My grandma worked hard all of her life cleaning in the hospital and worked into her late sixties. She didn't go on big vacations or buy a big home and she paid into Medicare. She is 92 years old now, and needs the care Medicare delivers. I think about last year when she fell at home. She was in hospital for a brief time and needed to regain her strength before she went back home. She was able to go for a brief stay at a nursing facility and then go back home and receive at home assistance through Medicaid and Medicare. It was really important for her to be able to live independently, and I really understand that.

To her that is quality of life. I don't know what my family would have done without those services.
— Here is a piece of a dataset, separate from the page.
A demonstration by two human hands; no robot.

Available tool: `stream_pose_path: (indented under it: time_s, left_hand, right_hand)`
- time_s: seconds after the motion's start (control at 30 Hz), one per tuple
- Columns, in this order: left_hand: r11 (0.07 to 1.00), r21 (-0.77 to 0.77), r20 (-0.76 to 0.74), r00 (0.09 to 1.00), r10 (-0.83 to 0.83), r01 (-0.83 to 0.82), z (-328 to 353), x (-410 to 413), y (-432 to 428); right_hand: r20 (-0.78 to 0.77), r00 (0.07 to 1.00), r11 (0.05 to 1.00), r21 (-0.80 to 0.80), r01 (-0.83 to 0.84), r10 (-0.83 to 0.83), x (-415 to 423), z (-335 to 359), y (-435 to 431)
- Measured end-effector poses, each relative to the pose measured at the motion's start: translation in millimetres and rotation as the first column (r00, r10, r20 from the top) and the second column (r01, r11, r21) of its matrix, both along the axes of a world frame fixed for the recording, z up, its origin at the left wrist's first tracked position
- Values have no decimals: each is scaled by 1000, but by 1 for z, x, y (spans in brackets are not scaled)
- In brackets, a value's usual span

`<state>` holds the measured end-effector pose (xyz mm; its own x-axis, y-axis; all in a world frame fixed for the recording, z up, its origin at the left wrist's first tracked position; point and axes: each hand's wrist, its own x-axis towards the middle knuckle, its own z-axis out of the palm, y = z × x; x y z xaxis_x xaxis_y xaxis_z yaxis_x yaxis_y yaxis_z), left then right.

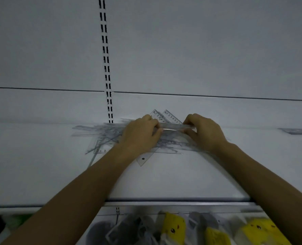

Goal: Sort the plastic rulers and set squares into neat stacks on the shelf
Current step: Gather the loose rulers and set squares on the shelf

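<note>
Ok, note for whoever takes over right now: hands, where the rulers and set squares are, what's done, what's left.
Left hand and right hand each grip one end of a bundle of clear plastic rulers above the pile.
Jumbled pile of clear rulers and set squares lies on the white shelf by the back wall.
Done: possibly one flat stack at far right, too blurred to confirm.
Left: the pile is unsorted; the bundle is not yet set down.

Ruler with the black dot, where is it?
In the head view, the ruler with the black dot pokes out of the pile at its near edge, below the left hand.
</note>
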<state>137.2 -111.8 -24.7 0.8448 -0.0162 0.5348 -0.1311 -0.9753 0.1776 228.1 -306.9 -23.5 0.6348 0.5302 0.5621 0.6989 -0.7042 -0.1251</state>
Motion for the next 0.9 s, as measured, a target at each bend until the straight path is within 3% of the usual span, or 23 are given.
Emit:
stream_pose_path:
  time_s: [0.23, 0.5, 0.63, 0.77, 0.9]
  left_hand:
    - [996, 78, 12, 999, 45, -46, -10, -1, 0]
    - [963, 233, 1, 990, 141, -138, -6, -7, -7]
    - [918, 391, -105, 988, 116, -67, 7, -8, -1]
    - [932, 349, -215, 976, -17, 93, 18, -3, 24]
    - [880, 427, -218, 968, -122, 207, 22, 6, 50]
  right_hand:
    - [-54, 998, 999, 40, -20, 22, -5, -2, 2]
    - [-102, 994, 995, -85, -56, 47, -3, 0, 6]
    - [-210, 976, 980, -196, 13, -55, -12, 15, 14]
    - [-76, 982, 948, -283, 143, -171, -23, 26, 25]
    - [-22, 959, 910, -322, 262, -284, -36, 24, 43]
Even though I am a nurse, I could not provide that quality of care and still manage my job and my other family responsibilities. This is my grandmother and my story, but she is like your grandmother or a lot of the elderly patients we see in the hospital.

Ryan's big cuts impact real people's lives

I see patients and their families dealing with geriatric care who have to make some really difficult decisions. It is emotionally wrenching and the last thing you want to add during that time is more financial pressure. Medicaid and Medicare really matter.

I also work with transplant patients who, after surgery, are on medication for life. Those medications are just like breath and food for my patients. If there are gaps in their insurance, Medicaid and Medicare step in. The cost of transplant and care would be more than most patients could handle. We cannot have patients rationing or not taking medication as prescribed. It would lead to organ rejection and death.

Congressman Ryan and those who hold these extreme views in Washington, DC need to understand how these dollar signs and big cuts translate to real people's lives here in Pennsylvania and across the country. These extremists need to take a serious look at the people who will feel the impact of these decisions -- the people they are taking healthcare away from and the people who take care of them, the jobs they are destroying and the families who will have to find a way to pick up the cost and burden of providing care.

I have a responsibility as a nurse to say that cuts in Medicare and Medicaid will hurt the people I take care of. It is not just morally right, but part of my responsibility as an advocate for my patients.